WHAT THE EXERCISE ASKS: The response should reproduce exactly the lines from the top of the listing below through the one that contains "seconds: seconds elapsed", and nothing else; pictures do not belong in it.
====== EXTRACTED ENTRIES
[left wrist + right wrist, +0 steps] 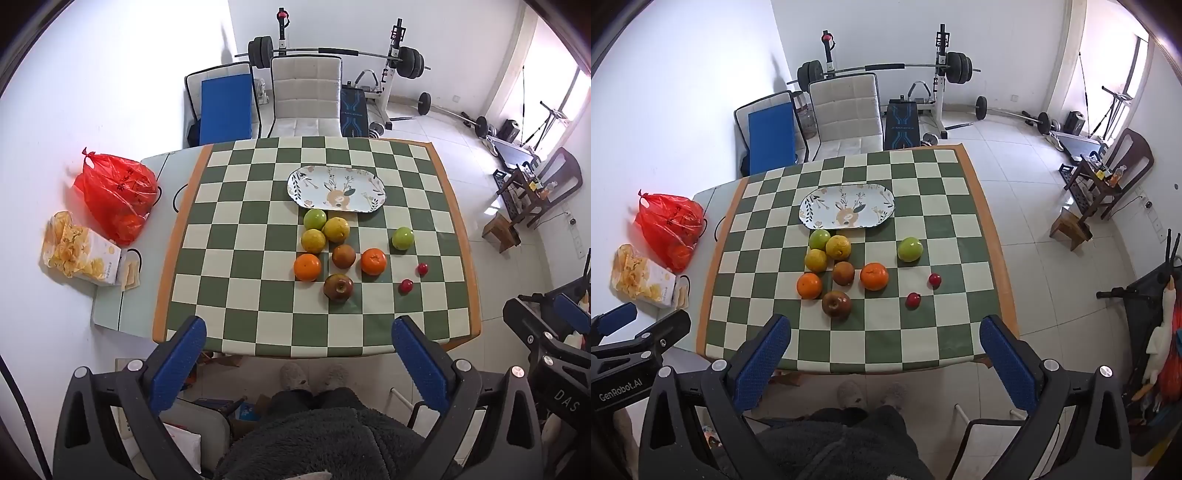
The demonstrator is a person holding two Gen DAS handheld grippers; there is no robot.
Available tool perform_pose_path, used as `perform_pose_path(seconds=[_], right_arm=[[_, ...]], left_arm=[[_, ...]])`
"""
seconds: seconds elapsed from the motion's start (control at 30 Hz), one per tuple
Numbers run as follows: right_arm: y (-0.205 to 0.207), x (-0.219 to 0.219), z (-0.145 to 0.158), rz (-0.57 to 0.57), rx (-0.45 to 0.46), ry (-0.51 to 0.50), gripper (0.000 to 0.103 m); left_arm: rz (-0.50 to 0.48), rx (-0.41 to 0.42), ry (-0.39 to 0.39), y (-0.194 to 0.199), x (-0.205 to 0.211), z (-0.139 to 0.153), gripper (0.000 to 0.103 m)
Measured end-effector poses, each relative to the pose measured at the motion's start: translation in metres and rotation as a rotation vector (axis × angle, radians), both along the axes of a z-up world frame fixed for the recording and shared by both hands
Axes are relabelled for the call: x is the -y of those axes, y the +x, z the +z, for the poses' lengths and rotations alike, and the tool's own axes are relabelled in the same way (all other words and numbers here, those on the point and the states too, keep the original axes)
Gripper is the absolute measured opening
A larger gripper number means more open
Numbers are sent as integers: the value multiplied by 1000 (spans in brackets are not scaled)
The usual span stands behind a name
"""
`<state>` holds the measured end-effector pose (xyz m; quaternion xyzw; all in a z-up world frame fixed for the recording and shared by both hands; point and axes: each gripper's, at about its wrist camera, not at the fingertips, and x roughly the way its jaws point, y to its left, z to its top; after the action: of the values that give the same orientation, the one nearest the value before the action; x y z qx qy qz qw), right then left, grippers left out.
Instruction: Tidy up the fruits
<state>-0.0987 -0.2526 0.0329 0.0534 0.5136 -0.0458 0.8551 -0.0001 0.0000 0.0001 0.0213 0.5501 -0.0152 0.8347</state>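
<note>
We find the left gripper (298,345) at the bottom of its frame with jaws spread wide and nothing between them. The right gripper (885,343) sits likewise at the bottom of its frame, gaping and empty. Both hang short of the near edge of the table (461,236), so we judge that no fruit has been picked yet.

Nearest is the dark red apple (338,287), lower centre, stem dimple turned up toward us. We advise closing on its widest girth from the sides, jaws level, since the round skin can squirt out of a high pinch.

Beyond it lie two oranges (307,266), a brown fruit (343,256) between them, and two small red fruits (406,285) to the right, well apart from the rest. Further up sit two yellow citrus (336,229) and a green fruit (314,218), bunched and apparently touching; a second green apple (403,238) stands alone at right.

Furthest is the oval plate (336,190), bare of fruit, just above the cluster. Its long axis runs left to right across the frame, tilted slightly down at the right in the left wrist view. We recommend filling the far side first.
</note>
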Motion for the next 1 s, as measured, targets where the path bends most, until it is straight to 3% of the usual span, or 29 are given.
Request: perform_pose_path(seconds=[1.0], right_arm=[[0,-4,5,0,2,7,103]], left_arm=[[2,0,1,0,0,0,103]])
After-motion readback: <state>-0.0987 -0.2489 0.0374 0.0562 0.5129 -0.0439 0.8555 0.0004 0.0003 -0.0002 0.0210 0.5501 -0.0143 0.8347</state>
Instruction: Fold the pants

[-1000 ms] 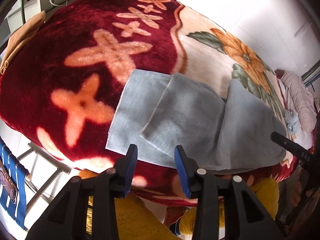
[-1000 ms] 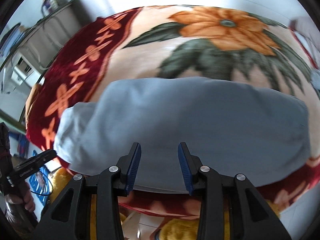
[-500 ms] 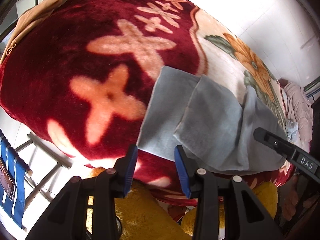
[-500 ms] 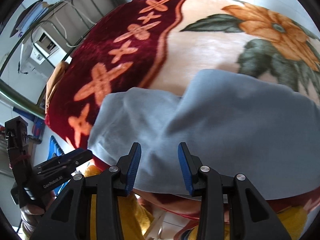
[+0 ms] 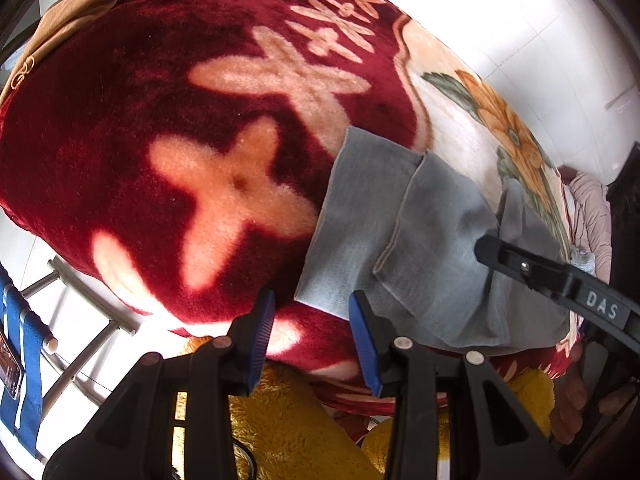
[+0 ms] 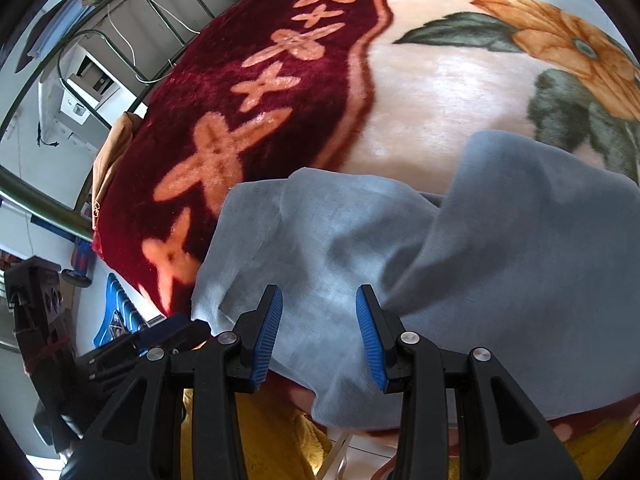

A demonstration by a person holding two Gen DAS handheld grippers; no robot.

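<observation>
Grey pants (image 5: 400, 240) lie folded lengthwise on the blanket, their two leg ends stacked toward the red border. My left gripper (image 5: 314, 340) hovers open just off the near corner of the lower leg end, with nothing between its fingers. The right gripper's black finger (image 5: 540, 276) reaches in from the right over the cloth. In the right wrist view the pants (image 6: 400, 260) fill the middle. My right gripper (image 6: 318, 328) hangs open over their near edge, holding nothing. The left gripper (image 6: 160, 336) shows at the lower left.
A plush blanket (image 5: 160, 140), dark red with peach crosses and a cream field with orange flowers, covers the bed. A tan cloth (image 5: 72, 20) lies at its far corner. Metal frame bars (image 5: 80, 320) and a blue item (image 5: 20, 360) stand beside the bed. Yellow fleece clothing (image 5: 300, 432) is below the grippers.
My right gripper has swept left along the pants, from the wide waist part to the leg ends, and closer to the left gripper. The left gripper has shifted slightly left and lower. Both stay open.
</observation>
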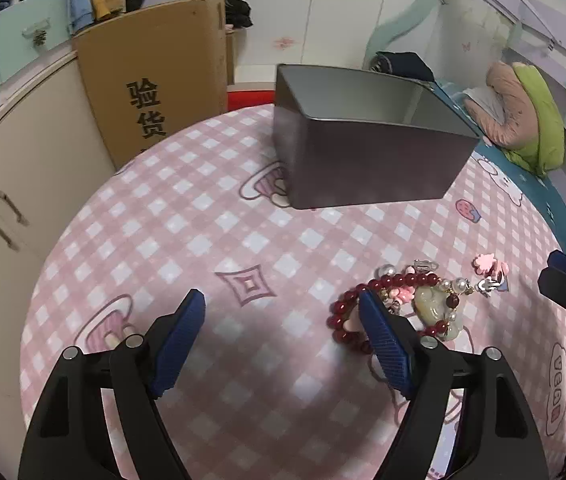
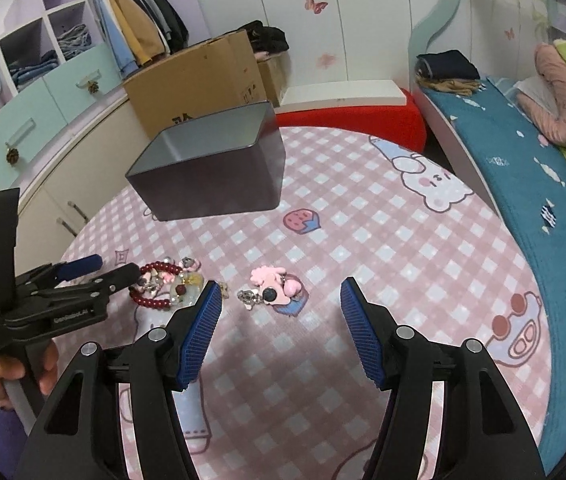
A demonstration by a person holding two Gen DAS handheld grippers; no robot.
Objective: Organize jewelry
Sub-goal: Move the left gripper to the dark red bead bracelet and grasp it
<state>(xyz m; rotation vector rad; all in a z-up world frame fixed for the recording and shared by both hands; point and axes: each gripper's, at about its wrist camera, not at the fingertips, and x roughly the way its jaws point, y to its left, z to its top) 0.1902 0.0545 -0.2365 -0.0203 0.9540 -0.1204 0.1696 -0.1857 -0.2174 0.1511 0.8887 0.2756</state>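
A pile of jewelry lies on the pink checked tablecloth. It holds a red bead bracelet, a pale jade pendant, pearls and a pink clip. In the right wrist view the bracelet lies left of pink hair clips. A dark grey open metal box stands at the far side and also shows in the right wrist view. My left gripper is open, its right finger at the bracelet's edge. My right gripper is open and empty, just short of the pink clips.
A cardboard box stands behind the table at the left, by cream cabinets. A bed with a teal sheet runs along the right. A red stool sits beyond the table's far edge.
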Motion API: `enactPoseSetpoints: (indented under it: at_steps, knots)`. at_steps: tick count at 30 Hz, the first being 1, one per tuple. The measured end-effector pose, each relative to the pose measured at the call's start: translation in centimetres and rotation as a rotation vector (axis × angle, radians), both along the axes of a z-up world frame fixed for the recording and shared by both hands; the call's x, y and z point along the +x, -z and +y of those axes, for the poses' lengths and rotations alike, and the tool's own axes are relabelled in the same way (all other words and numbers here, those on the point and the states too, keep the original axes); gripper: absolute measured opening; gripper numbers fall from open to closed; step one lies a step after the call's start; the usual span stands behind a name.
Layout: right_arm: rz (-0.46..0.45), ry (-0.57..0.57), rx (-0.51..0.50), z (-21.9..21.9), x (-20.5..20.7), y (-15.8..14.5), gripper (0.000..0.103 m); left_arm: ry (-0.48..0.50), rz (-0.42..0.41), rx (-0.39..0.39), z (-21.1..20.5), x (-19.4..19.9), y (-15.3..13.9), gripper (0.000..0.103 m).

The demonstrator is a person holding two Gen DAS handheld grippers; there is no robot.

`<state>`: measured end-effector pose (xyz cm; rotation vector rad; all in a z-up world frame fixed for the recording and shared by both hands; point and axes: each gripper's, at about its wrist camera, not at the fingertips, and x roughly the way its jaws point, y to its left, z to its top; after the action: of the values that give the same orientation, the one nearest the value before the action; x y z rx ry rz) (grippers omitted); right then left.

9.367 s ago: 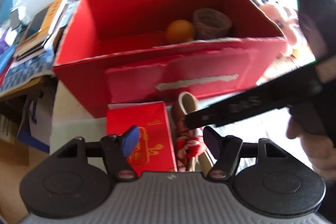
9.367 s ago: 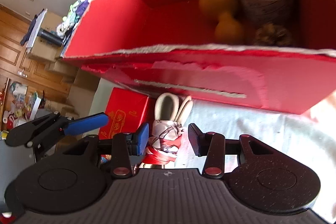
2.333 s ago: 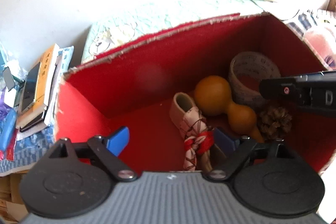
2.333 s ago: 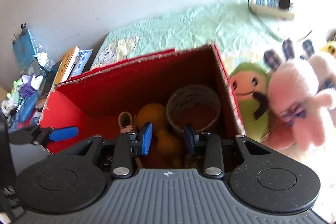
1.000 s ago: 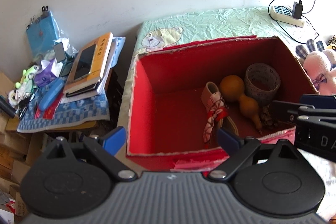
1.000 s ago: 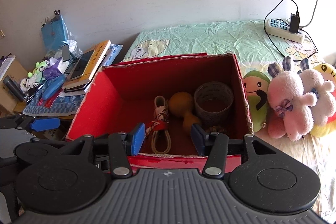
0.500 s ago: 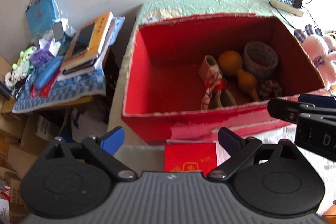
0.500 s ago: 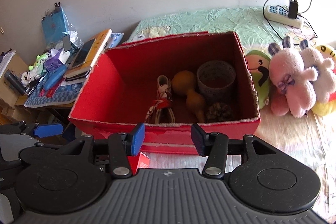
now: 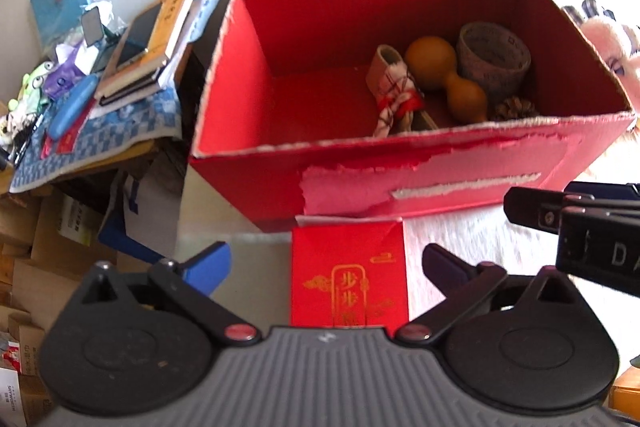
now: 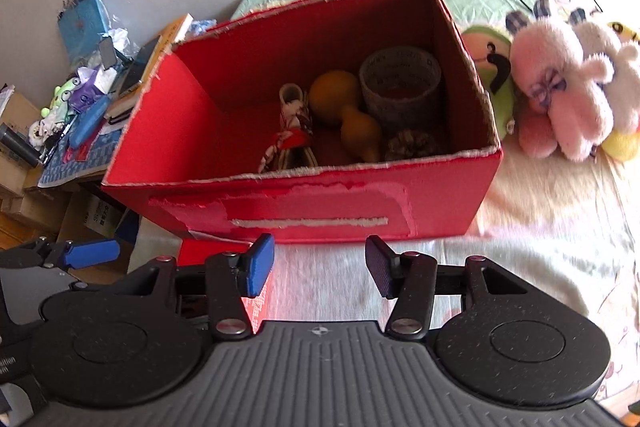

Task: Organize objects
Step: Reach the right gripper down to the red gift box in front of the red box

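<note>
Inside the red box (image 9: 248, 131) lie a gourd (image 9: 444, 75), woven cup (image 9: 494, 57), pinecone (image 9: 514, 107).

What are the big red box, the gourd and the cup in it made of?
Box: cardboard, matte red skin; torn patches and ragged pale edges show paper underneath.
Gourd: looks like a dried natural gourd, smooth tan, slight sheen; could be a replica.
Cup: woven or printed paper, grey; too blurred to tell.

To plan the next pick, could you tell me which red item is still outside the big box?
The small flat red packet with gold print, lying before the big red box.
</note>
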<state>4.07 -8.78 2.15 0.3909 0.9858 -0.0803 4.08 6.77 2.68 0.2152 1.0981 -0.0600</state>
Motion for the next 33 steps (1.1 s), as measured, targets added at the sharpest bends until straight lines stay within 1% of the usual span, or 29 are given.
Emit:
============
SOLUTION BELOW:
[left wrist + right wrist, +0 steps] 
The demonstrator is a person holding two Gen DAS handheld grippers; there is no robot.
Available tool perform_pose_path, used as `perform_pose_path(seconds=[_], right_arm=[[_, ...]], left_arm=[[_, ...]])`
"""
seconds: seconds elapsed from the motion's start (control at 30 Hz), one per tuple

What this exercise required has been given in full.